• WORK INSTRUCTION: As you reproduce every line below, keep it exactly as written and leave out the images.

• THE DATA:

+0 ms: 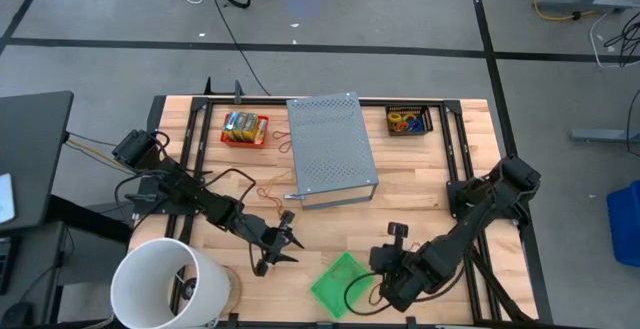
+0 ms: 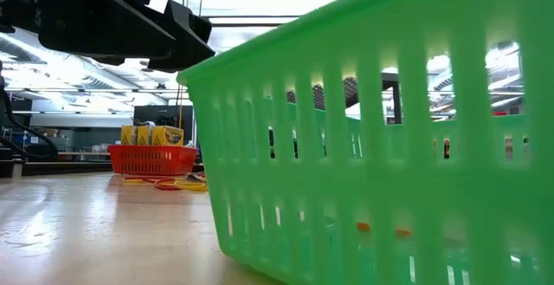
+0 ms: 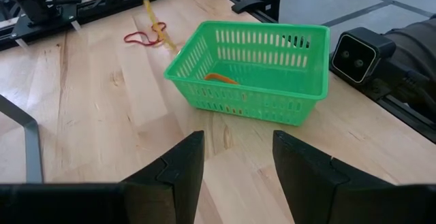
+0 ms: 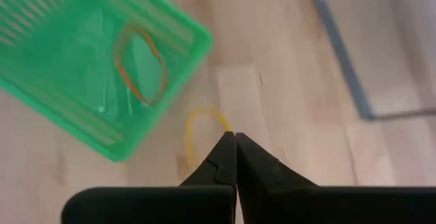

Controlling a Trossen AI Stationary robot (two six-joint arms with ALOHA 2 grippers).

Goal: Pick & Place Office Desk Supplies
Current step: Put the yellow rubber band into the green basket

• RESPONSE TO THE TASK:
+0 ms: 
+0 ms: 
+0 ms: 
+0 ms: 

Controlling a Trossen AI Stationary robot (two six-joint arms with ALOHA 2 grippers).

Goal: Pick & Place Office Desk Supplies
Current step: Put the yellow rubber band into the green basket

Here the work on this exercise is complete.